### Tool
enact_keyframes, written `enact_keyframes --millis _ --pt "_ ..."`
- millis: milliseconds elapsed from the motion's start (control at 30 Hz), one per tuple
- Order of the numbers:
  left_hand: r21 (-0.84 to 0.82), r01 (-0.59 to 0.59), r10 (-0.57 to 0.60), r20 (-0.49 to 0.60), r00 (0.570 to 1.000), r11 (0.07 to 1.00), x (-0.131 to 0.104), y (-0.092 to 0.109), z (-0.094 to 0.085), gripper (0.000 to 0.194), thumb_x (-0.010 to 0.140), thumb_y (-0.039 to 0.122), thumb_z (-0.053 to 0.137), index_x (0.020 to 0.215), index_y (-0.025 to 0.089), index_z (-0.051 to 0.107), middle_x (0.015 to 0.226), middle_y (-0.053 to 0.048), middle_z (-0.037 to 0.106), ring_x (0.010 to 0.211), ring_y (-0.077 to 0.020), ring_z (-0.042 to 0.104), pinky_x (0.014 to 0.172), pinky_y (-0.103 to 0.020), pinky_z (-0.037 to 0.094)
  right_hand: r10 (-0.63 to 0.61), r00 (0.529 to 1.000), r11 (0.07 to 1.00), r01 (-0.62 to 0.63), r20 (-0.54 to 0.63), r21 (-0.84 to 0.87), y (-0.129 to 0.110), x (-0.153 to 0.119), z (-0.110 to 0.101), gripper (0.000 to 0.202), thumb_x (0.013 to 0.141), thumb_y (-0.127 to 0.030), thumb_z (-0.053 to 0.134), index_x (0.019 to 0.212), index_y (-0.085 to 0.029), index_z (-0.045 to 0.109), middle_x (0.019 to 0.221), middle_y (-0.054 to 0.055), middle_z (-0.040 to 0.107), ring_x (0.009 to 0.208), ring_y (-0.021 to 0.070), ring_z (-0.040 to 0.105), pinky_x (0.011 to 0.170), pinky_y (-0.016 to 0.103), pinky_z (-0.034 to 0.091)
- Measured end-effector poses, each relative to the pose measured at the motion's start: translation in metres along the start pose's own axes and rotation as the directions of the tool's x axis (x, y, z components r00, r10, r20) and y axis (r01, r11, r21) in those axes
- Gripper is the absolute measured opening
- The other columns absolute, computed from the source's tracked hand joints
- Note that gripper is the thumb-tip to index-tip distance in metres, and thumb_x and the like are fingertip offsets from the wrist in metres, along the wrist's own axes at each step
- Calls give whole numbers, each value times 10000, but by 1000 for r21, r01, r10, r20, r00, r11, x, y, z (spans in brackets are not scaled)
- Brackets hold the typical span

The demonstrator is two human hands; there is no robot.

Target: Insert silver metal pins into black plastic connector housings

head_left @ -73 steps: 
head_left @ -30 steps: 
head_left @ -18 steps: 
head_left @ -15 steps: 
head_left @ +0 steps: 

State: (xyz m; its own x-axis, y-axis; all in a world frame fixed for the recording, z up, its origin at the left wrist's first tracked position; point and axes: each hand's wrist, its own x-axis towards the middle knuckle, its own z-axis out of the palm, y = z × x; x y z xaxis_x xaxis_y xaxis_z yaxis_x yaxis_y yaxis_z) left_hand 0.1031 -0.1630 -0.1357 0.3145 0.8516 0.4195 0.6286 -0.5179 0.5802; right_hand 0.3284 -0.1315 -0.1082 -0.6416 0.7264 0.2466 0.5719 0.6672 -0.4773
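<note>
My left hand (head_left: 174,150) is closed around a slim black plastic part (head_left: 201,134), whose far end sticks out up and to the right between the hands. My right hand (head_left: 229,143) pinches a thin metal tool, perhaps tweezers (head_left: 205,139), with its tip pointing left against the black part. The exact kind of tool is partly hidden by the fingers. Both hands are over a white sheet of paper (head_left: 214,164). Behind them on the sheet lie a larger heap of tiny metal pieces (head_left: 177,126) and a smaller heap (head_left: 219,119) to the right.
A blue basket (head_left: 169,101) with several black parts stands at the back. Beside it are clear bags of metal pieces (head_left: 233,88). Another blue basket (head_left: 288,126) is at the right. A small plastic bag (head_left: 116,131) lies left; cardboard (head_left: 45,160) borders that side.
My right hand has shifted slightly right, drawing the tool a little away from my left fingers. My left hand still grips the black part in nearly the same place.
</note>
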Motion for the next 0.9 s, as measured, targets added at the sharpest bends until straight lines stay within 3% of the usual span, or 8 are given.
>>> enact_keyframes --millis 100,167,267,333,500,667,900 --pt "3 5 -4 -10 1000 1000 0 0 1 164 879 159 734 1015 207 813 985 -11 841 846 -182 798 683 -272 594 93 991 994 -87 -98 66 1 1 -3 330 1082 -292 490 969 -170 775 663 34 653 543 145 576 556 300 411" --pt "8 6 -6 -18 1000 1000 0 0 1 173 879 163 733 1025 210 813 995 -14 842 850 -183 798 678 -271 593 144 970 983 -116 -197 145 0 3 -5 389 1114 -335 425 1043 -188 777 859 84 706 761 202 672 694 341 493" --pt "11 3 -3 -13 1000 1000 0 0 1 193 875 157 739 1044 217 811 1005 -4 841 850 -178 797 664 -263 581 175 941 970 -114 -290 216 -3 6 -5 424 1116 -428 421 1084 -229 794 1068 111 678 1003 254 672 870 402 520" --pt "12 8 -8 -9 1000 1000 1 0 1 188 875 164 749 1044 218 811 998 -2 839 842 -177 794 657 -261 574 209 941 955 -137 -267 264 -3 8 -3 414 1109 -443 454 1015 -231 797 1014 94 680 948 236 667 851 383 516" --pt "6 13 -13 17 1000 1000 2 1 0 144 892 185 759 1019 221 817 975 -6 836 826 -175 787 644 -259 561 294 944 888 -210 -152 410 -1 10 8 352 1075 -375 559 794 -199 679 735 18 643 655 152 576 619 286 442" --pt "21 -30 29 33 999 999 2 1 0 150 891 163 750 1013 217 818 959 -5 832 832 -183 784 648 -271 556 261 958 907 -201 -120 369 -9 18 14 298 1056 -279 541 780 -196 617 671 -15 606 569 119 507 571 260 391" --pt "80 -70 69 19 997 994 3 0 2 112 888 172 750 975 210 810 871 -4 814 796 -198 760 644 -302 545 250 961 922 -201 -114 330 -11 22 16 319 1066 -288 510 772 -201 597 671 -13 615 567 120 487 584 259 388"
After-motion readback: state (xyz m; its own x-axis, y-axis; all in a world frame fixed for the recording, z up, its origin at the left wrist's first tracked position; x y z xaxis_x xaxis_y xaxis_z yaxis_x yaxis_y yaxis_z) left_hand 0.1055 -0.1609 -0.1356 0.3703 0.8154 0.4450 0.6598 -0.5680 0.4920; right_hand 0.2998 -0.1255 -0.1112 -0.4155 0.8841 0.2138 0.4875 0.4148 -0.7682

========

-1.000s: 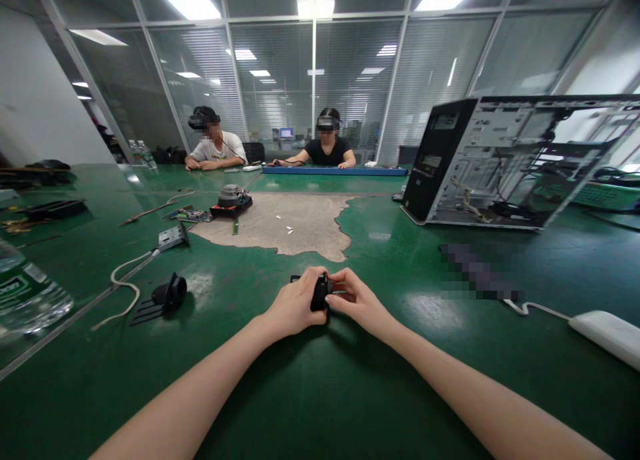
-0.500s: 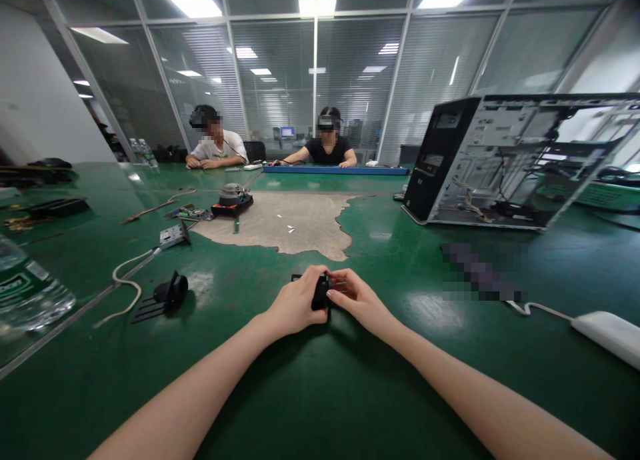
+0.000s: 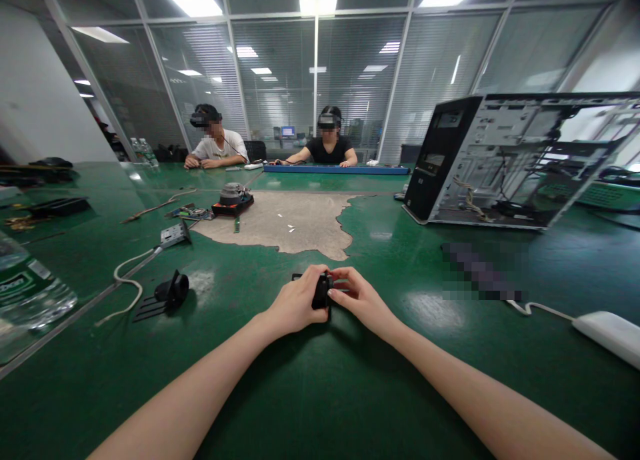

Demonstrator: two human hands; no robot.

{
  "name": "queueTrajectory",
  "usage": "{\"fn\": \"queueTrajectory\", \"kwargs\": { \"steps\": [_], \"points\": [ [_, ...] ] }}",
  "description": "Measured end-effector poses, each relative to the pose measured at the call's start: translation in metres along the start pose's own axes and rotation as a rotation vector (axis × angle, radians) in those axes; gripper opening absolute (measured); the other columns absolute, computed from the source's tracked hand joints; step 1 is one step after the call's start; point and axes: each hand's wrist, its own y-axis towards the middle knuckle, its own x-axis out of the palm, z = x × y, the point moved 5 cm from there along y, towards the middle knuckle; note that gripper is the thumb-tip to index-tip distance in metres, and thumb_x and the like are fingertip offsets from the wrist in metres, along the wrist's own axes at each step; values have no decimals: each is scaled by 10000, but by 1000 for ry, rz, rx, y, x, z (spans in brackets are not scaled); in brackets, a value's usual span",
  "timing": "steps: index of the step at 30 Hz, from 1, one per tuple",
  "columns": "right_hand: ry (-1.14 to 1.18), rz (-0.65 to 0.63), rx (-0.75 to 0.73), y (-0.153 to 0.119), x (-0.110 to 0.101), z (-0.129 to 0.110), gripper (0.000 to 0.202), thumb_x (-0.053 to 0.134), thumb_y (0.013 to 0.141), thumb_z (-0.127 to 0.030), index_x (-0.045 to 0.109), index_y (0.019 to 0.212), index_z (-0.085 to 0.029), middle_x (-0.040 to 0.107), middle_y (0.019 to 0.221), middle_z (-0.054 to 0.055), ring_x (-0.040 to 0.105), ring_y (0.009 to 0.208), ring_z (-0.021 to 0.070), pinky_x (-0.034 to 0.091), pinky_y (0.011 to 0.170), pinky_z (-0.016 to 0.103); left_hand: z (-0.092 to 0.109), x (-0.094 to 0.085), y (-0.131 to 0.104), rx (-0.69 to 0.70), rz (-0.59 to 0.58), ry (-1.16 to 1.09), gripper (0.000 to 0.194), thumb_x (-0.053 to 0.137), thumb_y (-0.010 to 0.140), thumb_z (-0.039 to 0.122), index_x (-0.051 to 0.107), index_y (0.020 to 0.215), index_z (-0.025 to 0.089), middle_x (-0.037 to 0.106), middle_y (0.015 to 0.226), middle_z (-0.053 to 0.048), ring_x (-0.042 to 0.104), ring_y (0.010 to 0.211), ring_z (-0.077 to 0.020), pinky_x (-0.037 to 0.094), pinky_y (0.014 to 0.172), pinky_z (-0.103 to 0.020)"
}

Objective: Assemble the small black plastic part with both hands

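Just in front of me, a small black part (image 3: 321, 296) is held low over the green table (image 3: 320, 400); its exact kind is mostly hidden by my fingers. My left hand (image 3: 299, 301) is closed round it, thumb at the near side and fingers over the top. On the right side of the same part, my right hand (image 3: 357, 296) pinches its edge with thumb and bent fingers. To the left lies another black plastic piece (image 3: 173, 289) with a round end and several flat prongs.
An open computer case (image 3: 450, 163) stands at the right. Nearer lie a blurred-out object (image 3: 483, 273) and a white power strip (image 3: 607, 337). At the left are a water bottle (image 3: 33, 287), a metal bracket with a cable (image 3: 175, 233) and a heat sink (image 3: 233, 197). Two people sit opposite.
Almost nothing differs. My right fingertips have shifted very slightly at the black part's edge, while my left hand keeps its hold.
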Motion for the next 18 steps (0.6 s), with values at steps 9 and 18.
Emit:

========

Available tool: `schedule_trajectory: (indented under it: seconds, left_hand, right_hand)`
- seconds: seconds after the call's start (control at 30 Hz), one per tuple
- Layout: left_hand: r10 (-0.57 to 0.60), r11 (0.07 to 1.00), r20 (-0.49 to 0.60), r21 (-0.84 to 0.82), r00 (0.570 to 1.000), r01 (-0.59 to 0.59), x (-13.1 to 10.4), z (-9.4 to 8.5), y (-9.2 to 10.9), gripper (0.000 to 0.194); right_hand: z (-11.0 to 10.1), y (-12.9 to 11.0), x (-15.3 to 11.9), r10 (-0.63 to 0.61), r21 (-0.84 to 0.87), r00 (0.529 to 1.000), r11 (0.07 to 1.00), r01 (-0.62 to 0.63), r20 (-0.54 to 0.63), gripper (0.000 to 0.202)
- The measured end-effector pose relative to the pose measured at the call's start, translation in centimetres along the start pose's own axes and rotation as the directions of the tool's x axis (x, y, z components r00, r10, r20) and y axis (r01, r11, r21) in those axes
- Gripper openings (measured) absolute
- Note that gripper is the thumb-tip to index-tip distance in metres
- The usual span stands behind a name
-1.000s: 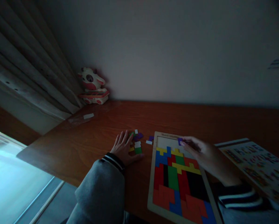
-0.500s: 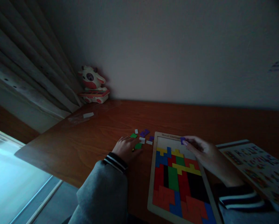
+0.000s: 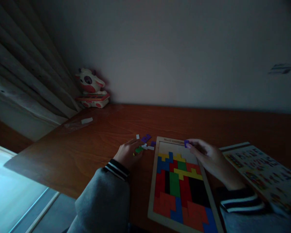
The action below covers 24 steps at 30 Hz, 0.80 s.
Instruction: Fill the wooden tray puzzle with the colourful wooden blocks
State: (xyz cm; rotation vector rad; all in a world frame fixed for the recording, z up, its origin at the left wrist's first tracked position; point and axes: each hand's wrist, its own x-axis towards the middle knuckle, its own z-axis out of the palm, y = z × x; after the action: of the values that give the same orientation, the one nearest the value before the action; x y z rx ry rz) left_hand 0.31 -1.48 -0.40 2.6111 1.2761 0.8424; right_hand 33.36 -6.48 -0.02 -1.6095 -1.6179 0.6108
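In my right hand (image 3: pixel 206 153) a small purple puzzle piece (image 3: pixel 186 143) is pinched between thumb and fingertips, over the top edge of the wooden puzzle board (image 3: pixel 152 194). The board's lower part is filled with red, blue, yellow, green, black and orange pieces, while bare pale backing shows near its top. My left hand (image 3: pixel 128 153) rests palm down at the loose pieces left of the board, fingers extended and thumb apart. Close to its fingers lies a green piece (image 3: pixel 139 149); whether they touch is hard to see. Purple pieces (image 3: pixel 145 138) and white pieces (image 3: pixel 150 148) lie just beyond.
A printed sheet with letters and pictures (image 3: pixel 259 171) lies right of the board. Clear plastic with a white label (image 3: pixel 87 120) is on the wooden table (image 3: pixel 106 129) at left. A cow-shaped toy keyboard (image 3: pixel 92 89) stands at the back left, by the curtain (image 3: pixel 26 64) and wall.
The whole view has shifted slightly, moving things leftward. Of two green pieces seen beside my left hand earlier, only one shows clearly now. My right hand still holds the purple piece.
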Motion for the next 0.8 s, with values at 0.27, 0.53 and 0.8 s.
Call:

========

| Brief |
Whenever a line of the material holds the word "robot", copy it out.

| Result |
The demonstrator is two human hands; there is no robot.
Demonstrator: two human hands; no robot.

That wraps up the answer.